### [Data section]
• • • •
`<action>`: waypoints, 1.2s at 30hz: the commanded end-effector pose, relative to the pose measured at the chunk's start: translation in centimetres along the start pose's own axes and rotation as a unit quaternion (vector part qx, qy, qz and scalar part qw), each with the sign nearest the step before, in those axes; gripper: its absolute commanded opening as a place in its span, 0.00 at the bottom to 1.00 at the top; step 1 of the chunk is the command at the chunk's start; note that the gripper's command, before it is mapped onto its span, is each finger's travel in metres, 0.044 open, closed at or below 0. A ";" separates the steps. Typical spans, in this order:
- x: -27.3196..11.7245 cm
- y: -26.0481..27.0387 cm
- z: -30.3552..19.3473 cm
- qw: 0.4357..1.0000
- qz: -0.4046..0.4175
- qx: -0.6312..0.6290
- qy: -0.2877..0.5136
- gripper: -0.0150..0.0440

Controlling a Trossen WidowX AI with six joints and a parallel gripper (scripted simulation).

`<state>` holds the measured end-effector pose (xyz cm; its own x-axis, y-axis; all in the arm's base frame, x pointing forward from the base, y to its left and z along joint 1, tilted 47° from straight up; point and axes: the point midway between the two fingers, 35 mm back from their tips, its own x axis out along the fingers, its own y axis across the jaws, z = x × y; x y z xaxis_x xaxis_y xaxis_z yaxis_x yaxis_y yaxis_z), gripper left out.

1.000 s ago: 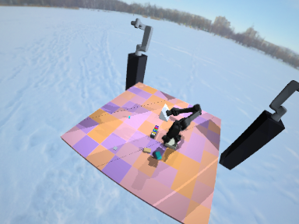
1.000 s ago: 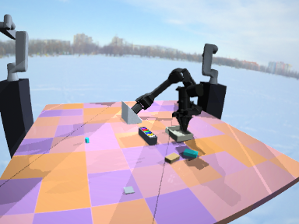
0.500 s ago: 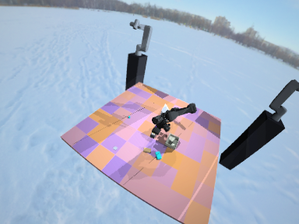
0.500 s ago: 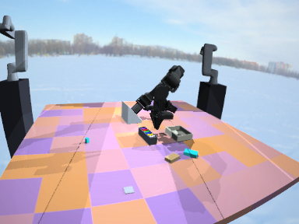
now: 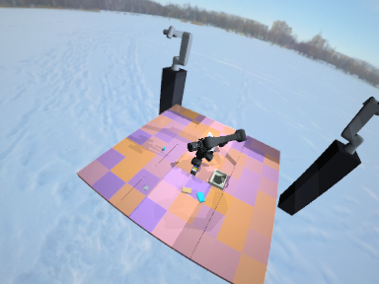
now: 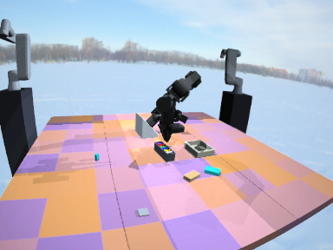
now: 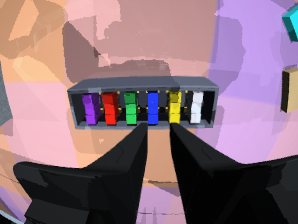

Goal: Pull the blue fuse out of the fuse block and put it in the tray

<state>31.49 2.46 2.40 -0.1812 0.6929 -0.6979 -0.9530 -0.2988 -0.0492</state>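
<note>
The dark fuse block (image 7: 143, 87) (image 6: 165, 153) lies on the checkered board and holds a row of upright fuses: purple, red, green, blue, yellow and white. The blue fuse (image 7: 153, 107) stands in its slot in the middle of the row. My gripper (image 7: 158, 128) (image 6: 166, 135) (image 5: 194, 169) hangs just above the block, pointing down. Its fingers stand a narrow gap apart with nothing between them, lined up with the blue fuse in the wrist view. The grey tray (image 6: 207, 152) (image 5: 217, 174) stands empty to the right of the block.
A cyan block (image 6: 212, 170) (image 5: 200, 196) (image 7: 292, 22) and a tan block (image 6: 192, 175) (image 5: 187, 189) lie in front of the tray. A grey wedge (image 6: 144, 126) stands behind the fuse block. A small cyan cube (image 6: 97, 156) and a grey tile (image 6: 143, 212) lie farther off.
</note>
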 end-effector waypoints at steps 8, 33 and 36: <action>1.1 0.2 -0.1 1.000 0.002 -0.001 -0.002 0.38; 3.0 0.3 -0.1 1.000 0.002 -0.002 -0.002 0.38; 3.0 0.3 -0.1 1.000 0.002 -0.002 -0.002 0.38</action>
<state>30.71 4.35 0.32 -0.1877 0.6915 -0.6975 -0.9496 -0.3093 -0.0511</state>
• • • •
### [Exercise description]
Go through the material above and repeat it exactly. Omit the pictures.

### [Response area]
`<action>`: waypoints, 1.2s at 30hz: the commanded end-effector pose, relative to the pose measured at the chunk's start: translation in centimetres along the start pose's own axes and rotation as a unit quaternion (vector part qx, qy, qz and scalar part qw), each with the sign nearest the step before, in those axes; gripper: its absolute commanded opening as a place in its span, 0.00 at the bottom to 1.00 at the top; step 1 of the chunk is the command at the chunk's start; note that the gripper's command, before it is mapped onto its span, is each finger's travel in metres, 0.044 open, closed at or below 0. A ";" separates the steps. Typical spans, in this order:
- x: -27.3196..11.7245 cm
- y: -26.0481..27.0387 cm
- z: -30.3552..19.3473 cm
- qw: 0.4357..1.0000
- qz: -0.4046..0.4175
- qx: -0.6312..0.6290
- qy: -0.2877..0.5136
- gripper: -0.0150..0.0440

Controlling a Trossen WidowX AI with six joints and a parallel gripper (scripted simulation).

`<state>` holds the measured end-effector pose (xyz cm; its own x-axis, y-axis; all in the arm's base frame, x pointing forward from the base, y to its left and z along joint 1, tilted 47° from straight up; point and axes: the point midway between the two fingers, 35 mm back from their tips, its own x axis out along the fingers, its own y axis across the jaws, z = x × y; x y z xaxis_x xaxis_y xaxis_z yaxis_x yaxis_y yaxis_z), gripper left out.

1.000 s ago: 
1.000 s ago: 
0.500 s ago: 
0.500 s ago: 
now: 
now: 
now: 

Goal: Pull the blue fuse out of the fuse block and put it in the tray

<state>31.49 2.46 2.40 -0.1812 0.6929 -0.6979 -0.9530 -0.2988 -0.0492</state>
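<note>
The dark fuse block (image 7: 143, 87) (image 6: 165, 153) lies on the checkered board and holds a row of upright fuses: purple, red, green, blue, yellow and white. The blue fuse (image 7: 153, 107) stands in its slot in the middle of the row. My gripper (image 7: 158, 128) (image 6: 166, 135) (image 5: 194, 169) hangs just above the block, pointing down. Its fingers stand a narrow gap apart with nothing between them, lined up with the blue fuse in the wrist view. The grey tray (image 6: 207, 152) (image 5: 217, 174) stands empty to the right of the block.
A cyan block (image 6: 212, 170) (image 5: 200, 196) (image 7: 292, 22) and a tan block (image 6: 192, 175) (image 5: 187, 189) lie in front of the tray. A grey wedge (image 6: 144, 126) stands behind the fuse block. A small cyan cube (image 6: 97, 156) and a grey tile (image 6: 143, 212) lie farther off.
</note>
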 end-effector waypoints at steps 8, 33 and 36: <action>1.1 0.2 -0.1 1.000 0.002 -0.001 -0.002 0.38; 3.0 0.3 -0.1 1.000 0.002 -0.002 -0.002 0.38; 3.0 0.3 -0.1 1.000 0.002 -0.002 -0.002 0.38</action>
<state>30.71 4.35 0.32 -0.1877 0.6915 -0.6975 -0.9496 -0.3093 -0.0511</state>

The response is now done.